Hautes-Alpes : les habitants du Buëch inquiets pour leur territoire

Hautes-Alpes : les habitants du Buëch inquiets pour leur territoire

INTERCOMMUNALITÉ / Une réunion publique était organisée à Serres ce mercredi soir, où de nombreuses inquiétudes ont été exprimées sur la réforme intercommunale.

 

- Hautes-Alpes -

 

Impliquer les citoyens dans la réforme intercommunale, c’était l’objectif de la réunion publique de ce mercredi soir à Serres. Une cinquantaine de personnes a répondu présent. Un débat organisé par le collectif d’élus et de citoyens « Notre Buëch est possible », soutenu par le Parti communiste, le Front de Gauche et la Gauche européenne.

Alors que la réforme s’appliquera en deux étapes, avec deux communautés de communes en 2017, Sisteronais-Laragnais et Centre Buëch pour ne former plus qu’une seule en 2018, les citoyens s’interrogent sur leur avenir et l’avenir de leur territoire. « On sent bien que ce sont des débats qui passent largement au-dessus de la tête des gens, alors que les citoyens ont plein de choses à dire, parce que ça les concerne directement, dans leur vie quotidienne », affirme sur Alpes 1 Pierre Villard, membre du collectif.

 

Grossir, mais avec quel projet ?

Une réunion pour récolter les avis de la population, recueillir les idées, les projets, car pour le collectif la réforme oublie l’avenir des territoires. « Ce qui est un peu surprenant, c’est qu’on a du mal à comprendre les raisons profondes qui amènent à un certain nombre de décisions. Quand on interroge les grands élus, on entend toujours parler qu’il faut être plus gros. Mais, être plus gros pour faire quoi ? »

Le Gouvernement qui veut simplifier le mille-feuille administratif, en réduisant le nombre de collectivités locales et en permettant des économies d’échelle et des projets de territoires plus englobant. Pas réellement le ressenti d’un certain nombre d’élus et citoyens du Buëch, « on a l’impression qu’on est dans une logique guerrière. On veut être plus gros face aux autres, mais quel est l’objectif de développement du territoire ? », s’interroge Pierre Villard.

 

Des inquiétudes pour demain

Des questionnements autour de la gestion de l’eau, de l’assainissement, mais aussi de la fiscalité ont été soulevés lors de cette réunion publique, à la salle Jean Imbert de Serres. « Aujourd’hui, dans nos villages, l’eau est la plupart du temps gérée par les communes. Or, plus le territoire est grand, plus il est difficile d’avoir cette gestion. Il y a un certain nombre d’élus qui entendent livrer cette gestion de l’eau aux grands groupes financiers, notamment Véolia. » Pierre Villard qui interroge les habitants du Buëch : « Avez-vous envie de cette gestion privée, avec les conséquences que cela implique, notamment en termes de prix ? »
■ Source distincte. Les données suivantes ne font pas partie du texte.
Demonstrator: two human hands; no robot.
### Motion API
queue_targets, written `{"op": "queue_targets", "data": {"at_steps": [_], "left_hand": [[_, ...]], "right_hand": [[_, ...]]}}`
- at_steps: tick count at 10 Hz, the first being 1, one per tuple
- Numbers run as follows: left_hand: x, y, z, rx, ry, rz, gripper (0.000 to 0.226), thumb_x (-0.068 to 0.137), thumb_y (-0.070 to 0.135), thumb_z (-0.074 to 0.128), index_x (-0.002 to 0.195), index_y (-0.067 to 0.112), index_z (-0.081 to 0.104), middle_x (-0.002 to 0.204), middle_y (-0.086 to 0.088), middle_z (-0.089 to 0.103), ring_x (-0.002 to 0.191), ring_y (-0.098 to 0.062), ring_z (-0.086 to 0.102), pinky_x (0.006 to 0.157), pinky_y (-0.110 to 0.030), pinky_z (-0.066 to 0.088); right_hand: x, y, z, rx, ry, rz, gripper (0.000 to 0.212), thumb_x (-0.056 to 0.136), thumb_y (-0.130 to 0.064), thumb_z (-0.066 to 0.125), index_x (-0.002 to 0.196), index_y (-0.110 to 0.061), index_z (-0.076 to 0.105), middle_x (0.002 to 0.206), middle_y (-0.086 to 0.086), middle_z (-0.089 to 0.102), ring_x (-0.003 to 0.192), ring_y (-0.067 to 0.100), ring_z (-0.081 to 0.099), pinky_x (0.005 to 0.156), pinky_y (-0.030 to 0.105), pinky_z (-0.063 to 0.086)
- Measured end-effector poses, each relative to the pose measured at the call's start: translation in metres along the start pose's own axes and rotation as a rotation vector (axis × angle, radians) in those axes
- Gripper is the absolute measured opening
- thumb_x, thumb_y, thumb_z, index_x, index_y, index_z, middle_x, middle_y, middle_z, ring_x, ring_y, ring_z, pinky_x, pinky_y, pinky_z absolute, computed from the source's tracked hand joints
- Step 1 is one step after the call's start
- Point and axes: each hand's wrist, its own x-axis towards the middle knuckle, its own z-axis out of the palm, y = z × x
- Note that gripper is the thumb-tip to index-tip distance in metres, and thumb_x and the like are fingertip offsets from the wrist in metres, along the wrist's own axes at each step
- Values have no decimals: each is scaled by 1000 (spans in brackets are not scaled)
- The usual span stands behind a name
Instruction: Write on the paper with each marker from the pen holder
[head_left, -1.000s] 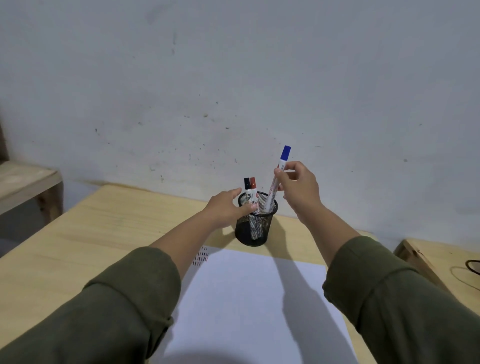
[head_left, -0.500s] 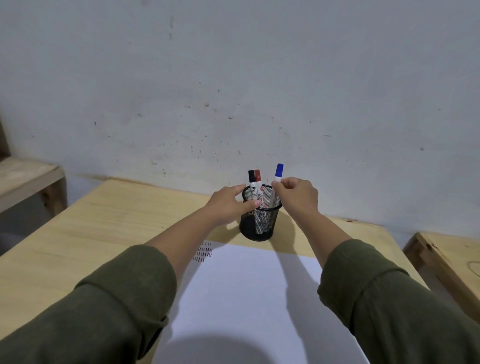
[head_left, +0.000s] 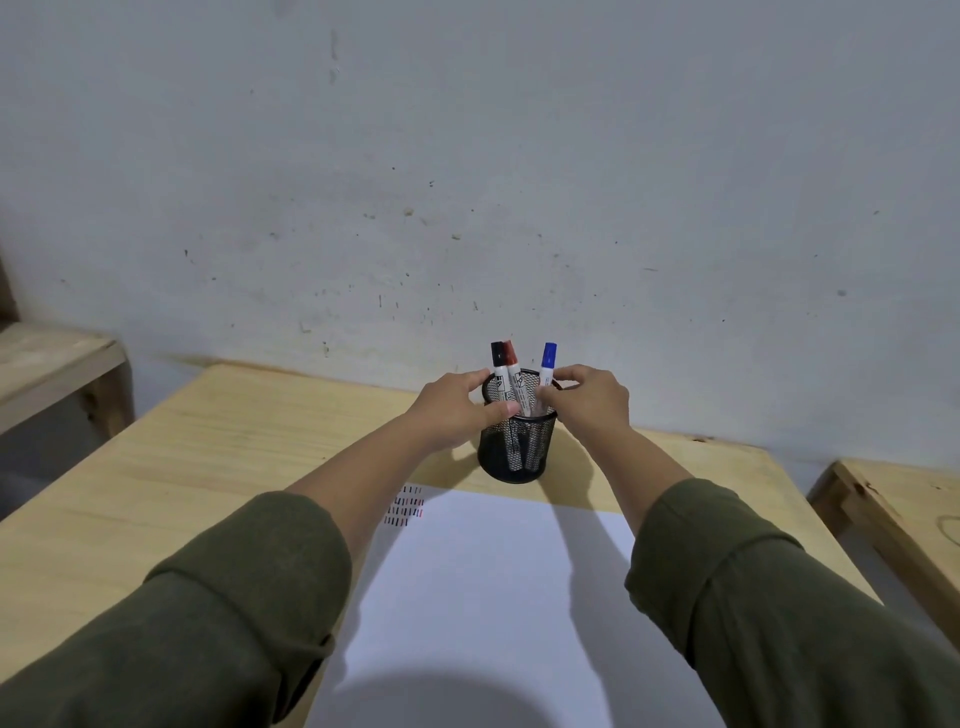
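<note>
A black mesh pen holder (head_left: 514, 452) stands on the wooden table just beyond a large white paper (head_left: 493, 597). Three markers stand in it: a black-capped marker (head_left: 497, 358), a red-capped marker (head_left: 511, 361) and a blue-capped marker (head_left: 547, 364). My left hand (head_left: 457, 410) grips the holder's left rim, thumb across the front. My right hand (head_left: 589, 402) pinches the blue-capped marker's barrel at the right rim. Short black and red strokes (head_left: 406, 506) mark the paper's top left corner.
The wooden table (head_left: 156, 493) meets a grey wall at the back. A low wooden bench (head_left: 47, 364) sits to the left, and another wooden table (head_left: 904, 519) stands to the right across a gap.
My right hand has lowered the blue-capped marker from above the holder down into it. My left hand has stayed on the holder's rim.
</note>
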Motion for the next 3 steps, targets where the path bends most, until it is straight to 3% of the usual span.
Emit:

Le collectif « Notre Buëch est possible » qui a milité pour un grand Buëch réuni, sans rejoindre les grandes villes des Alpes du Sud. « Est-ce que les pays du Buëch ont vocation à venir renforcer des pôles urbains, Gap ou Sisteron, ou alors y-a-t-il possibilité de développement du territoire du Buëch en tant que tel ? » Charge aux élus de faire remonter ces inquiétudes à la CDCI, Commission départementale de coopération intercommunale.